[TASK GOAL] In the entries below, find each line bearing the string "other" and copy it.

(Items from a data source)
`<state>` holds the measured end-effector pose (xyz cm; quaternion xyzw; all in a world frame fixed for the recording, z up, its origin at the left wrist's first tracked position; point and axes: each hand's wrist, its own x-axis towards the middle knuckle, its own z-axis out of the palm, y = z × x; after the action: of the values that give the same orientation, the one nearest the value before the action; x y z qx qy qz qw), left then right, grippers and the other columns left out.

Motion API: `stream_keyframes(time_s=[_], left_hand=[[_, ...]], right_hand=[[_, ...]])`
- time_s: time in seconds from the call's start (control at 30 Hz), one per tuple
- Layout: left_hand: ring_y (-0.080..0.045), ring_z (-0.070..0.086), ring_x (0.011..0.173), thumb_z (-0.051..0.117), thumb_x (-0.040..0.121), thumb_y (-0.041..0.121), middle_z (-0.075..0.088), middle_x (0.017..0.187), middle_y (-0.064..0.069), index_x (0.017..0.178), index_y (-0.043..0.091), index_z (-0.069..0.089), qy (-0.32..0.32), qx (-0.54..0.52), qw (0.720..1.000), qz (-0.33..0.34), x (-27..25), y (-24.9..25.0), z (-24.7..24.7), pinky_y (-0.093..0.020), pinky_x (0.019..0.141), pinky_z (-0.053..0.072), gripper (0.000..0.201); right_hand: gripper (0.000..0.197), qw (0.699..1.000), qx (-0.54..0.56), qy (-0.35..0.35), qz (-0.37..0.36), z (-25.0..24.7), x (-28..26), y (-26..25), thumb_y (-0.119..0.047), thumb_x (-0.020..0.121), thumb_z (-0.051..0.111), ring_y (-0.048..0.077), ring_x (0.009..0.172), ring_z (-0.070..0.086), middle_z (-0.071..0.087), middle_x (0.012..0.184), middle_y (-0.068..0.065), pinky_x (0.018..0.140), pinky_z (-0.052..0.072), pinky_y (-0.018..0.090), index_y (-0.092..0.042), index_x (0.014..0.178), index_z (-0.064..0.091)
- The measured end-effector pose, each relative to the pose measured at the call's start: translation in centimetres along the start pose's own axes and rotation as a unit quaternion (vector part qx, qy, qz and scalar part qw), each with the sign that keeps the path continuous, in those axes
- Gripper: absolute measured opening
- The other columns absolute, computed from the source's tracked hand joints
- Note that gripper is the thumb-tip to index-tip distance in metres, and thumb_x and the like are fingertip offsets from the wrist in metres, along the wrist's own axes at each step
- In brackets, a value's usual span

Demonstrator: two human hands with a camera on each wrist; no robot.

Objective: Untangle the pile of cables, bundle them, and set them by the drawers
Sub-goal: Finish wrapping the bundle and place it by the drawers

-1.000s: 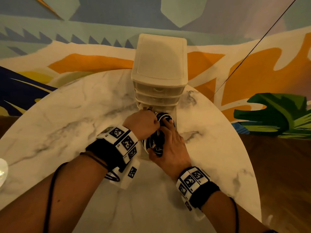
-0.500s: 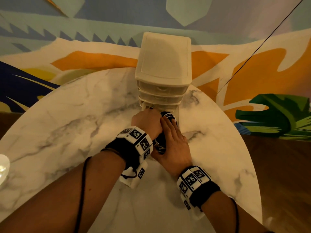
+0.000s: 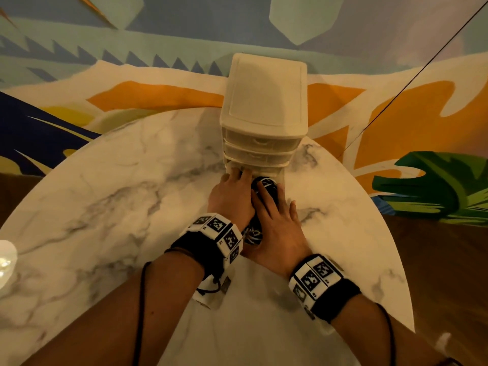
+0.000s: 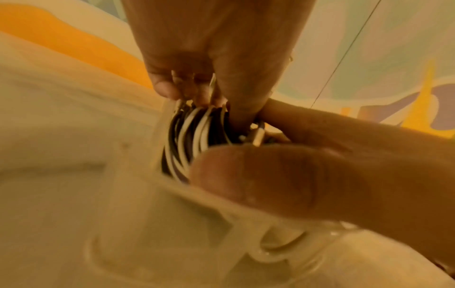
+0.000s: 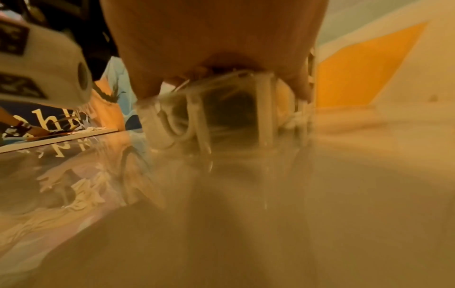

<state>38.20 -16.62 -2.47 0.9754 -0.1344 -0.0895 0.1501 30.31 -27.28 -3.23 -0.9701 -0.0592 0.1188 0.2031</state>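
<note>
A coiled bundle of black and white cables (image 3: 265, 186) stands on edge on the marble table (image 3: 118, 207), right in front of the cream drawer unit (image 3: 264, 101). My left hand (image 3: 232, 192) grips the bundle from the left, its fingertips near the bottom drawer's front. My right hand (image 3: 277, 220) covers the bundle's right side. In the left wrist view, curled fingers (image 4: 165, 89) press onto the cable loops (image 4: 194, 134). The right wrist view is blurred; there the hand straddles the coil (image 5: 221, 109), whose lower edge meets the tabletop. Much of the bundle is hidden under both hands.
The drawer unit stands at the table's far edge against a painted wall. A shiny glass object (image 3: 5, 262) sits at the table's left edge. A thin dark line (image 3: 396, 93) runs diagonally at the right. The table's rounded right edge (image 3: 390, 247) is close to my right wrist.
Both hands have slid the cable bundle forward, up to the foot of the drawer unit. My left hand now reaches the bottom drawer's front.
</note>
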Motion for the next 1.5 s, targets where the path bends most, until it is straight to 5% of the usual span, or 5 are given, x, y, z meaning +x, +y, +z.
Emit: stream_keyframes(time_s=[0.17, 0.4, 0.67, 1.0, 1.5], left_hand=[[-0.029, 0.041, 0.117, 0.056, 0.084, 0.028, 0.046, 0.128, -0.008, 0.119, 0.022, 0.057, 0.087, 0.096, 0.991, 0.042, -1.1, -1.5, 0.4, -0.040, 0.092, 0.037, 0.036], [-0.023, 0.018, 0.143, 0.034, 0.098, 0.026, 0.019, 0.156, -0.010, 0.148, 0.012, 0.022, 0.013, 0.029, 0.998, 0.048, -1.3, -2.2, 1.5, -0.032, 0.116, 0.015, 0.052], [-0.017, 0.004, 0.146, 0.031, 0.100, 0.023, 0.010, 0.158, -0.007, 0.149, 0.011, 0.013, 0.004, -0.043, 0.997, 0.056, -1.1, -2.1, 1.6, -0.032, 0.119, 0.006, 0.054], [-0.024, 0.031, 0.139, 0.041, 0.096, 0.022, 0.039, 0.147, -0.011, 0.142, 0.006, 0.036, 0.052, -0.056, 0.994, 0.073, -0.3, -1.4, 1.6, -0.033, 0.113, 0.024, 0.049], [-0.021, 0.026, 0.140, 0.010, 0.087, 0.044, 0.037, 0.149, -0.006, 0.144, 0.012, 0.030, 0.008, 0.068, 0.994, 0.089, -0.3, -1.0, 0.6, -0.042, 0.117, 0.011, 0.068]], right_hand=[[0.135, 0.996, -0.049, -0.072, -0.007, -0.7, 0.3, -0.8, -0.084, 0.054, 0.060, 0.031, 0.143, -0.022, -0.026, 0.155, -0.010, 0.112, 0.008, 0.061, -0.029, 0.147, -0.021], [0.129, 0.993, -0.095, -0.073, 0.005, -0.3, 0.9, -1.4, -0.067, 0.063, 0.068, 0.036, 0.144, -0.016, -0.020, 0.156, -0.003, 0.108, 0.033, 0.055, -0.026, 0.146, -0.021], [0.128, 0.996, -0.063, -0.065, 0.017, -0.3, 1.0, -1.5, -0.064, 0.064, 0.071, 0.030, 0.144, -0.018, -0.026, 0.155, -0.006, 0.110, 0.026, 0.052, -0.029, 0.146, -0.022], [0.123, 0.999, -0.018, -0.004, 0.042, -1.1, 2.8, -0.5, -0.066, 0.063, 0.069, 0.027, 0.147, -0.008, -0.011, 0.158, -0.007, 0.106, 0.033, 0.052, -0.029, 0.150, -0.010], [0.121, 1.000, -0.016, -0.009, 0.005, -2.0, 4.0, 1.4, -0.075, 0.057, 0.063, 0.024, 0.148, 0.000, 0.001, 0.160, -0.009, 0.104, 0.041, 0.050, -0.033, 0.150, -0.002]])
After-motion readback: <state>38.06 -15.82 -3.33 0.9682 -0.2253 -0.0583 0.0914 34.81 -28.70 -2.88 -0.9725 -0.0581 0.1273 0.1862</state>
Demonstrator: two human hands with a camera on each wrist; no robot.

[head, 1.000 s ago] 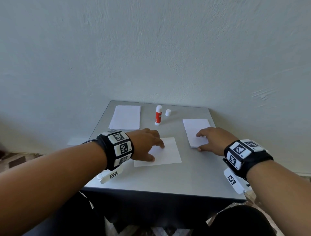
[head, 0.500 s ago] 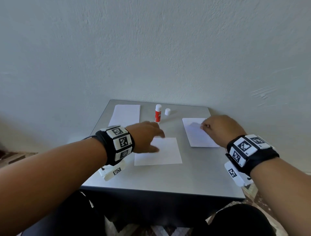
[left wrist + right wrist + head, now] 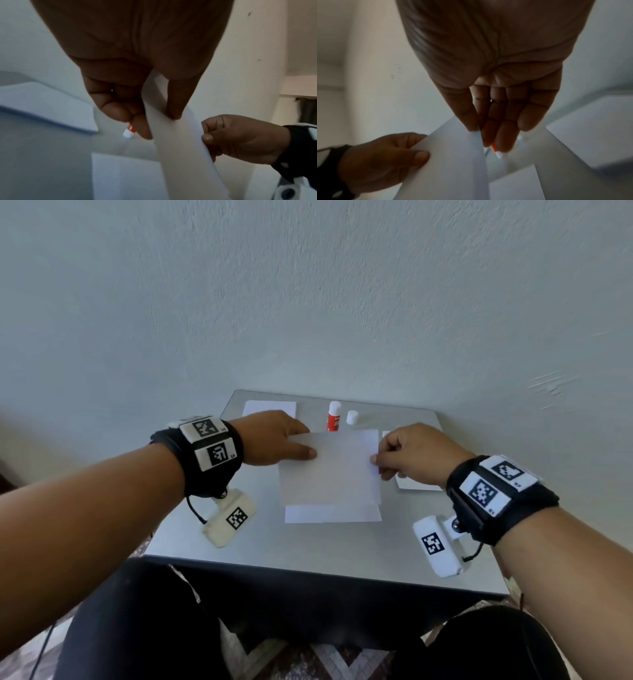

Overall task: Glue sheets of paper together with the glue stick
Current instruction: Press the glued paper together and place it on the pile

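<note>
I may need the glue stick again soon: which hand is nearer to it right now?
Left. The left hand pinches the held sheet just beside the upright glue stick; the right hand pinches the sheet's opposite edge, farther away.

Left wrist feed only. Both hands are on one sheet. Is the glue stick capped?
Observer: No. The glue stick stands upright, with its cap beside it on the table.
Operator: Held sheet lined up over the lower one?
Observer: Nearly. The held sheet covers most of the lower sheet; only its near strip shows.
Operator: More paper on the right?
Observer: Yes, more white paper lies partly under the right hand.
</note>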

[TASK OUTPUT]
`<state>` holds the measured end-effector pose (xyz cm; quaternion xyzw; all in a world frame fixed for the recording, z up, its origin at the left wrist's first tracked position; point and axes: each hand's wrist, its own x-axis towards the middle knuckle, its own z-axis out of the palm, y = z × x; after the action: of the values that give the same orientation, the one nearest the value before the action; x y z qx qy qz qw), left then right, grippers and the other columns left out.
- The other columns absolute, computed from the source's tracked hand joints

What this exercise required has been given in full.